Thursday, October 18, 2012

Filling the Void


That night, we occupied the bar in the windowless room within B-'s favorite mansion, before the curtain that led to the door that would almost end the world. For the past few weeks I had been handsomely paid to tend the bar at these events, to ask no questions and spread no tales; tend the bar I did, and if I had questions or tales I kept them to myself.

As had become the custom of late, Charisse stood blindfolded on the low table at the center of the room. For the amusement of all, one of the ladies had gifted Charisse with leather underthings, and of course there were always fresh stockings. The heels were the same that she'd been wearing the first night, when the men had taken her.

Roger was piloting Charisse, blindfolded himself. The better to focus, he had told me the first time I had witnessed the exercise of his talent. Privately, I had always thought it an affectation, but given how this all ended--well, perhaps I was wrong about that, too.

Ezekiel was leaning forward in his armchair, his bushy moustache practically bristling with the energies Roger commanded. Across his lap, her arm around his shoulders, Dorothy squirmed happily; behind his cigar in the other armchair, with his arm draped so that it did not  not quite touch Meredith, B- was all scowls.

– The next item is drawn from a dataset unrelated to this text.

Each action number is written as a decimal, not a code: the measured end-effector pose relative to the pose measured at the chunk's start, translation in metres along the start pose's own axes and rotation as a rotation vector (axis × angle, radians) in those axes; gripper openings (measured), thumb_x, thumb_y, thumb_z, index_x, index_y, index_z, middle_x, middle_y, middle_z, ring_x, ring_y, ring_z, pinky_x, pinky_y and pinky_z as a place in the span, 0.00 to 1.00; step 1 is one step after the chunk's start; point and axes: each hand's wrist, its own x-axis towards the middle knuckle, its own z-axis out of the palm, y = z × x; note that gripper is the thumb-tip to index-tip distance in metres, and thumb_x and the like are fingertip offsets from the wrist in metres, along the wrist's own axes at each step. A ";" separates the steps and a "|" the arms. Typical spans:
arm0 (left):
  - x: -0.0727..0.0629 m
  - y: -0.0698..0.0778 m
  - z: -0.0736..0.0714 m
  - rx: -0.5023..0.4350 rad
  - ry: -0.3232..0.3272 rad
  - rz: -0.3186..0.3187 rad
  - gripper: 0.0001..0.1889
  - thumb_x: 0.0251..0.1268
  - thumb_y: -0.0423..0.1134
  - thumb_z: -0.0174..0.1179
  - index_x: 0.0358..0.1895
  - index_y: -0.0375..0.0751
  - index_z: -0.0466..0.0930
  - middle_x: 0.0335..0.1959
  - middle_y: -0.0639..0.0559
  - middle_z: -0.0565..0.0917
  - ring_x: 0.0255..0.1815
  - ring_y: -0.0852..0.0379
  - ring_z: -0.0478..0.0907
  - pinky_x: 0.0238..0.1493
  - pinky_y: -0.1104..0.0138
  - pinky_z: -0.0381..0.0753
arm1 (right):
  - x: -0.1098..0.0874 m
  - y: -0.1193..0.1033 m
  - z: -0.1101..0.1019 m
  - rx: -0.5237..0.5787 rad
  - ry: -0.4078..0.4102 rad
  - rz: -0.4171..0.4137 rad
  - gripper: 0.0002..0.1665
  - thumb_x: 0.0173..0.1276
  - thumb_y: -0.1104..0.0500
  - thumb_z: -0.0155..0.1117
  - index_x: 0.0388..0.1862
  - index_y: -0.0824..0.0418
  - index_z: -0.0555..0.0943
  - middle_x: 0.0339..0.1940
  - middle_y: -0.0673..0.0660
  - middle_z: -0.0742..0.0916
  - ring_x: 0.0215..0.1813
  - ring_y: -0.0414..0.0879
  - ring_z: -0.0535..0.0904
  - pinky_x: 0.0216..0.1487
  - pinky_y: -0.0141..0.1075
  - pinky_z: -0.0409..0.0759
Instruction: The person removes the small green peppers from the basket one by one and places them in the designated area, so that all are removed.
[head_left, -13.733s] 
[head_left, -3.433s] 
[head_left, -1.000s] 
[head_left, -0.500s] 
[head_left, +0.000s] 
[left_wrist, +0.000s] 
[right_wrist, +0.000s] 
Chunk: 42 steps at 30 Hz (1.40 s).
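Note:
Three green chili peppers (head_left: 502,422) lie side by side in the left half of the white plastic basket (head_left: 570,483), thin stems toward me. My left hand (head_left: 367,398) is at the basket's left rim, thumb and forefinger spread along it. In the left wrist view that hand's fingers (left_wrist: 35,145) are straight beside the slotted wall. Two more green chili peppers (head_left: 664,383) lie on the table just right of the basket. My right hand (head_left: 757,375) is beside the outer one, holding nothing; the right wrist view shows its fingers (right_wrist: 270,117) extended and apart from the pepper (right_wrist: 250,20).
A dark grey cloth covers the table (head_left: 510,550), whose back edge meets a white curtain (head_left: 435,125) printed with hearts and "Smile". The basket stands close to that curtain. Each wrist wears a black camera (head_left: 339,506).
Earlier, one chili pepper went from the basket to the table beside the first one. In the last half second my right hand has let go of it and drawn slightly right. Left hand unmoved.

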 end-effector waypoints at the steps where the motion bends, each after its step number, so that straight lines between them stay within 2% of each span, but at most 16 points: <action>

The look on Charisse's face--words cannot describe the horror that stretched her lips beneath the blindfold. But she stood as Roger guided her, arms akimbo and legs spread, a parody of wanton confidence.

"Make her dance," Meredith told Roger. "Something complicated and desperate. Something slutty."

I--it is my shame and damnation, the cheer I gave that last suggestion. Meredith was always suggesting dangerous uses for the girl, and as I never felt entirely comfortable in B-'s house, I often covered my doubts with great shows of enthusiasm for them. Or perhaps these are only an old man's lies, given what happened.

Well.

Charisse danced on the tabletop, Roger piloting her with the expertise of long practice. She wept without knowing she was weeping, and we cheered Roger's skill.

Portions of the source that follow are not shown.